WORK ITEM: Leave the images out, and copy each of the records below exactly.

━━━━━ DATA SHOWN ━━━━━

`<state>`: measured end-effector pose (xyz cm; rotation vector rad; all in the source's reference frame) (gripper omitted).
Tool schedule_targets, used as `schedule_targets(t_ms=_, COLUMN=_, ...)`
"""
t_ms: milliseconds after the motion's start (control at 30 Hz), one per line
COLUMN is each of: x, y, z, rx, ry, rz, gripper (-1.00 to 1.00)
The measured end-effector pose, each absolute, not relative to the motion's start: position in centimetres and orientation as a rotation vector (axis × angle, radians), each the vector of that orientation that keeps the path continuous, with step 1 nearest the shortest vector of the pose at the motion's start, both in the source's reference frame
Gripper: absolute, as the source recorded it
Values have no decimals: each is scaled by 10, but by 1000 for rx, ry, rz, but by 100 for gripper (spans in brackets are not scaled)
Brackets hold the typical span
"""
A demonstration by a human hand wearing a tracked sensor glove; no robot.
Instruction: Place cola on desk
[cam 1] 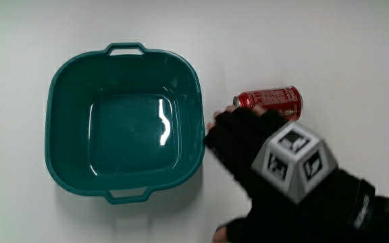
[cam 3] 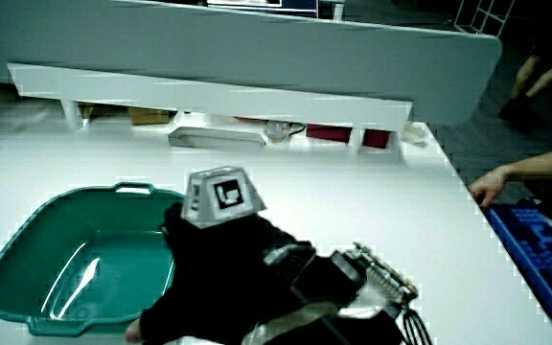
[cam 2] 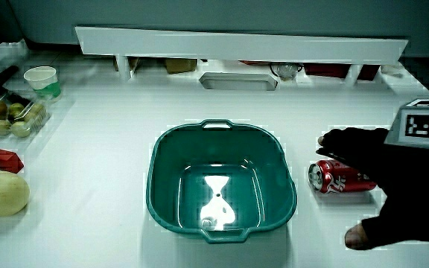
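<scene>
A red cola can (cam 1: 269, 100) lies on its side on the white table, close beside the teal basin (cam 1: 59, 135). The gloved hand (cam 1: 248, 145) hovers over the near side of the can, fingers spread and flat, holding nothing. Its fingertips reach toward the basin's rim. The patterned cube (cam 1: 294, 160) sits on the back of the hand. In a side view the can (cam 2: 337, 179) shows under the spread fingers of the hand (cam 2: 378, 179), with its top facing the basin (cam 2: 162, 186). In a side view the hand (cam 3: 218, 259) hides the can.
The basin holds nothing. A pear (cam 2: 1, 193), a small red object (cam 2: 6, 160), a container of fruit (cam 2: 10, 119) and a cup (cam 2: 41, 80) sit near the table's edge. A low white partition (cam 2: 237, 41) has a grey tray (cam 2: 238, 80) by it.
</scene>
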<state>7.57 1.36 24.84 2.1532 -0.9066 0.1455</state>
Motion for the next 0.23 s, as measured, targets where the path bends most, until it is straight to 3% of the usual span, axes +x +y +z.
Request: schedule_targets(t_ms=233, x=60, y=36, z=229, rx=2123, ry=-1012, rz=103, gripper=-100)
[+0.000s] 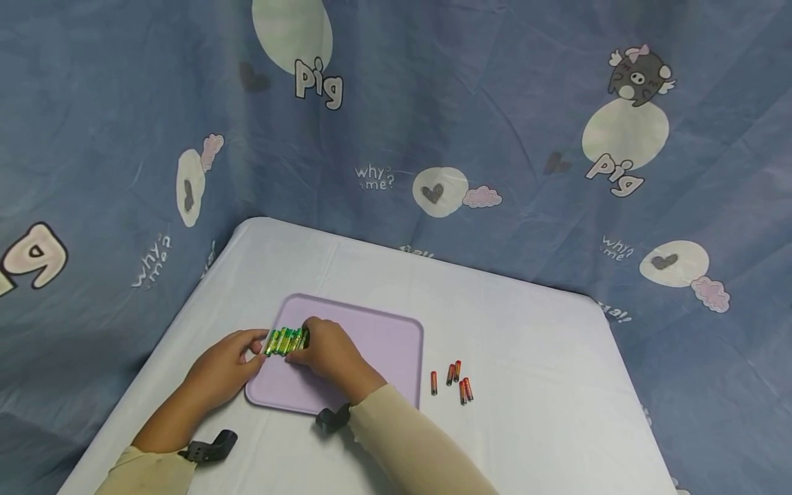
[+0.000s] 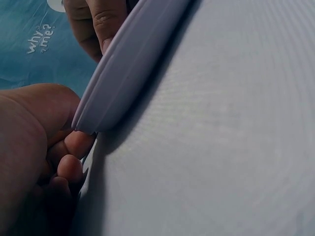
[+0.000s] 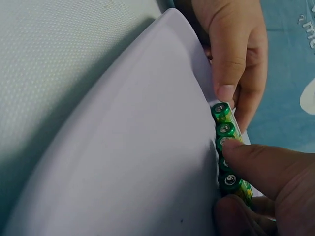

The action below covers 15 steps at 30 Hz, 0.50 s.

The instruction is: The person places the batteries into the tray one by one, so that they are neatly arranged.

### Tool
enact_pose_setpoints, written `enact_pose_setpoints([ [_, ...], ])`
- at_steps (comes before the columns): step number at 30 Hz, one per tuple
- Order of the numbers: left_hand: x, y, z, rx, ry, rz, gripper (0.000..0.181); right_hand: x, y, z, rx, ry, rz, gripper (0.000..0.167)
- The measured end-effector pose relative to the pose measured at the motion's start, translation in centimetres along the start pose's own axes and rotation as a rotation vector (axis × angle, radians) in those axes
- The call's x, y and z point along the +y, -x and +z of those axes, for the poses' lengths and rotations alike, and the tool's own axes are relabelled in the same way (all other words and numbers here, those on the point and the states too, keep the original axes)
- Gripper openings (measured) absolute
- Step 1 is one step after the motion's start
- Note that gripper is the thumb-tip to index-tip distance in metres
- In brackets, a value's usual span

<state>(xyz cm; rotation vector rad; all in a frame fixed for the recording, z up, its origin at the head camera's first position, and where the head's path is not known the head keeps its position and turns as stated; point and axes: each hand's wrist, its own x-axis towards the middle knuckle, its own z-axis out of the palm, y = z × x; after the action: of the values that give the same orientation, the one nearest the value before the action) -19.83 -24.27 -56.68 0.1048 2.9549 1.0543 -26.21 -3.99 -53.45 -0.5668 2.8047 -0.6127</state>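
Several green-and-gold batteries [image 1: 285,341] lie side by side in a row on the left part of a lilac tray [image 1: 390,344]. My right hand [image 1: 331,354] grips the right end of the row. In the right wrist view its thumb presses on the flat ends of the green batteries [image 3: 226,129], with fingers at the near end of the row. At the row's other end is my left hand [image 1: 225,368], thumb and forefinger around the tray's left rim, close to the outermost battery. The left wrist view shows its thumb against the tray rim [image 2: 113,88]; the batteries are hidden there.
Several red-and-black batteries [image 1: 451,375] lie loose on the white tablecloth [image 1: 526,344], right of the tray. A blue printed curtain [image 1: 396,124] hangs behind and along the table's sides. Each wrist wears a black strap mount [image 1: 213,447].
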Motion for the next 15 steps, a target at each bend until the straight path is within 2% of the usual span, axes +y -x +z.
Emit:
enact_pose_setpoints([
  [7,0.3,0.0,-0.1,-0.011,0.003,-0.007,0.048,0.4,0.4,-0.3,-0.01,-0.089,0.025,0.055],
  [15,0.4,0.1,-0.1,-0.005,0.002,-0.007,0.048,1.0,1.5,-1.1,-0.007,-0.113,0.043,0.075],
])
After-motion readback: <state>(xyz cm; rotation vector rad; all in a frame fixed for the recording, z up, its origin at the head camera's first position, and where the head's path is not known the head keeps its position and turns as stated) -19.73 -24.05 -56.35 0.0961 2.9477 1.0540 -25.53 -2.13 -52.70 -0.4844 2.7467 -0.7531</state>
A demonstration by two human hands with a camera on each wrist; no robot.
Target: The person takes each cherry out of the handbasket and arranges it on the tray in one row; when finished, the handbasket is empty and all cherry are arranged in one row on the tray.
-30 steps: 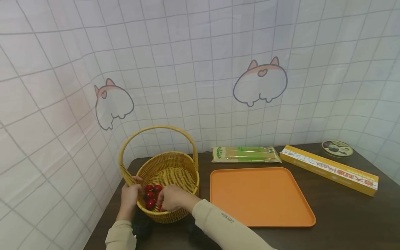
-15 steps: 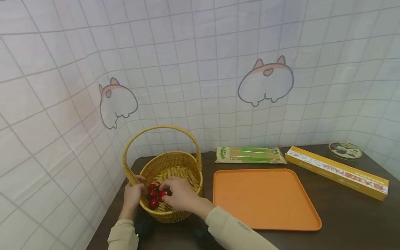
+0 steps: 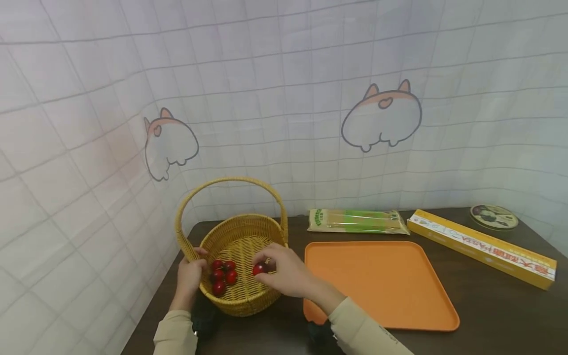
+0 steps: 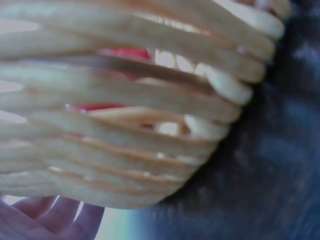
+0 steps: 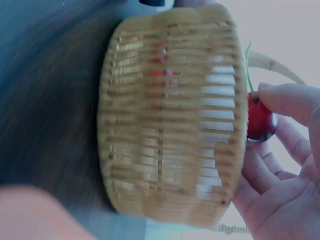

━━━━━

ANSWER SPACE:
`<state>`: measured end-effector pose (xyz cm; rotation vector rad; all in the source's reference frame) (gripper omitted).
Tool schedule_targets, used as `schedule_targets(t_ms=_, COLUMN=_, ...)`
"""
t_ms: milliseconds after the motion's start (control at 30 Hz), one per line
COLUMN is each of: x, y, z, rx, ry, rz, gripper (-1.00 to 1.00)
The measured end-effector pose, each absolute, not relative to the motion's start: position in centimetres and orientation as a rotation vector (axis × angle, radians), each the vector of that orientation that keeps the path continuous, with step 1 nearest the shortest vector of the pose at the motion's start, both in the source's reference frame
Gripper: absolute, as the source recorded it
Values have no decimals: each is scaled by 10, but by 1000 for rx, ry, rz, but by 100 for gripper (spans in brackets are not scaled)
Brackets hold the typical span
"""
A demonstration by a human hand wearing a tracked sensor glove; no robot.
Instruction: Place cola on desk
[cam 1] 
[cam 3] 
[cam 2] 
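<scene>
A red cola can (cam 1: 269, 100) lies on its side on the white table, close beside the teal basin (cam 1: 59, 135). The gloved hand (cam 1: 248, 145) hovers over the near side of the can, fingers spread and flat, holding nothing. Its fingertips reach toward the basin's rim. The patterned cube (cam 1: 294, 160) sits on the back of the hand. In a side view the can (cam 2: 337, 179) shows under the spread fingers of the hand (cam 2: 378, 179), with its top facing the basin (cam 2: 162, 186). In a side view the hand (cam 3: 218, 259) hides the can.
The basin holds nothing. A pear (cam 2: 1, 193), a small red object (cam 2: 6, 160), a container of fruit (cam 2: 10, 119) and a cup (cam 2: 41, 80) sit near the table's edge. A low white partition (cam 2: 237, 41) has a grey tray (cam 2: 238, 80) by it.
</scene>
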<state>7.57 1.36 24.84 2.1532 -0.9066 0.1455</state>
Motion for the next 0.23 s, as measured, targets where the path bends most, until it is straight to 3% of the usual span, axes +x +y +z.
Request: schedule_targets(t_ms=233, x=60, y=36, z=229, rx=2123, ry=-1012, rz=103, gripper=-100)
[+0.000s] 
[+0.000s] 
[+0.000s] 

The action below covers 15 steps at 30 Hz, 0.50 s.

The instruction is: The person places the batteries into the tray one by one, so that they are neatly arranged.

### Tool
enact_pose_setpoints, written `enact_pose_setpoints([ [_, ...], ])`
- at_steps (comes before the columns): step number at 30 Hz, one per tuple
- Order of the numbers: left_hand: x, y, z, rx, ry, rz, gripper (0.000..0.181); right_hand: x, y, z, rx, ry, rz, gripper (0.000..0.167)
- The measured end-effector pose relative to the pose measured at the motion's start, translation in centimetres along the start pose's own axes and rotation as a rotation vector (axis × angle, radians) in those axes
- The call's x, y and z point along the +y, -x and +z of those axes, for the poses' lengths and rotations alike, and the tool's own axes are relabelled in the same way (all other words and numbers here, those on the point and the states too, keep the original axes)
- Gripper openings (measured) absolute
- Step 1 is one step after the motion's start
- Note that gripper is the thumb-tip to index-tip distance in metres
- In brackets, a value's usual span

<state>(xyz cm; rotation vector rad; all in a frame fixed for the recording, z up, its origin at the head camera's first position, and where the head's path is not known the head keeps its position and turns as stated; point and axes: each hand's wrist, its own x-axis towards the middle knuckle, its own z-axis out of the palm, y = z × x; after the action: of the values that give the same orientation, the one nearest the value before the action) -19.83 -24.27 -56.68 0.1048 2.9549 1.0543 -26.21 -3.99 -53.45 -0.5668 2.8047 -0.6127</state>
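Several green-and-gold batteries [image 1: 285,341] lie side by side in a row on the left part of a lilac tray [image 1: 390,344]. My right hand [image 1: 331,354] grips the right end of the row. In the right wrist view its thumb presses on the flat ends of the green batteries [image 3: 226,129], with fingers at the near end of the row. At the row's other end is my left hand [image 1: 225,368], thumb and forefinger around the tray's left rim, close to the outermost battery. The left wrist view shows its thumb against the tray rim [image 2: 113,88]; the batteries are hidden there.
Several red-and-black batteries [image 1: 451,375] lie loose on the white tablecloth [image 1: 526,344], right of the tray. A blue printed curtain [image 1: 396,124] hangs behind and along the table's sides. Each wrist wears a black strap mount [image 1: 213,447].
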Motion for the next 15 steps, a target at each bend until the straight path is within 2% of the usual span, axes +y -x +z.
Emit:
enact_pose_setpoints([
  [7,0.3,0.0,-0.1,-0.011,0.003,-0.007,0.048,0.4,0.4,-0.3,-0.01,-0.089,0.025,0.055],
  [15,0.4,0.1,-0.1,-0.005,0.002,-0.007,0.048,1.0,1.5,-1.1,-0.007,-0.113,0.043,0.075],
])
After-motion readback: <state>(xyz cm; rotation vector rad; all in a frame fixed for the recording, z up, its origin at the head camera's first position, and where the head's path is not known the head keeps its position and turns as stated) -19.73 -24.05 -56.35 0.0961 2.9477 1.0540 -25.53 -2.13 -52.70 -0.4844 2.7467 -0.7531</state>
A demonstration by two human hands with a camera on each wrist; no robot.
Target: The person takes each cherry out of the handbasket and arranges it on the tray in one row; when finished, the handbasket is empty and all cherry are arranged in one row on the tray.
-30 steps: 
-15 steps: 
+0 steps: 
+0 steps: 
+0 steps: 

Nothing more remains to be added to the answer.